In Eclipse Jetty 9.4.6.v20170531 to 9.4.36.v20210114 (inclusive), 10.0.0, and 11.0.0 when Jetty handles a request containing multiple Accept headers with a large number of “quality” (i.e. q) parameters, the server may enter a denial of service (DoS) state due to high CPU usage processing those quality values, resulting in minutes of CPU time exhausted processing those quality values. References: https://bugs.eclipse.org/bugs/show_bug.cgi?id=571128 https://github.com/eclipse/jetty.project/security/advisories/GHSA-m394-8rww-3jr7
Created jetty tracking bugs for this issue: Affects: fedora-all [bug 1934117]

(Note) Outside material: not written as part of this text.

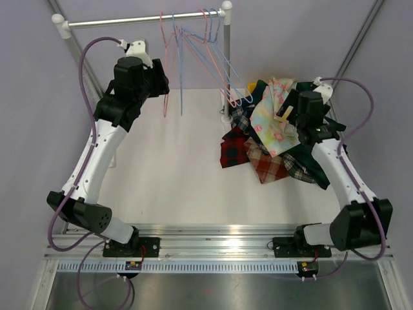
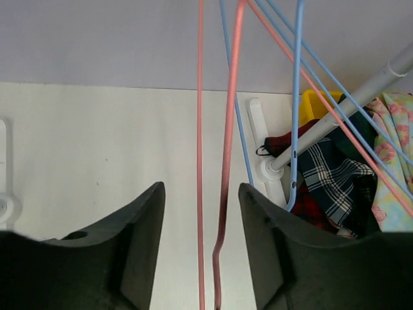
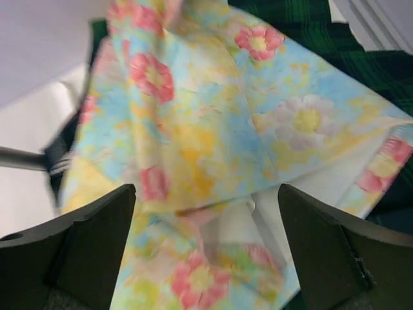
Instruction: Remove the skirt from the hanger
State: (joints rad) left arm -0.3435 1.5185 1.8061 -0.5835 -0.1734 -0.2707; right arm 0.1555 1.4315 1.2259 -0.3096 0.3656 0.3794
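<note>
I am seeing floral skirt point(image 1: 274, 123) lying on plaid clothes pile point(image 1: 261, 165), right of centre in top view, already off hanger. Right gripper point(image 3: 206, 194) hovering above it, jaws spread wide, grasping nothing. Left gripper point(image 2: 201, 194), upper left, jaws standing apart around bare pink hanger point(image 2: 227, 161), seemingly not touching wire. I am judging task practically done; only pulling arms back left.

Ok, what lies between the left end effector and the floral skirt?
Top view: between the left end effector and the floral skirt hang pink and blue hangers, then the rack's upright post, over bare table.
</note>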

Fixing commit: https://github.com/eclipse/jetty.project/commit/10e531756b972162eed402c44d0244f7f6b85131 Commit (fix) contained in: jetty-10.0.1, jetty-11.0.1, jetty-9.4.37.v20210219, jetty-9.4.38.v20210224
Marking Red Hat Camel K as having a low impact, although Camel K distributes jetty artifacts through camel-jetty, camel-jetty itself is not available for use by the application developer, http functionality is provided by camel-k default runtime, Quarkus.
This vulnerability is out of security support scope for the following products: * Red Hat JBoss Fuse 6 * Red Hat JBoss A-MQ 6 * Red Hat JBoss Fuse Service Works Please refer to https://access.redhat.com/support/policy/updates/jboss_notes for more details.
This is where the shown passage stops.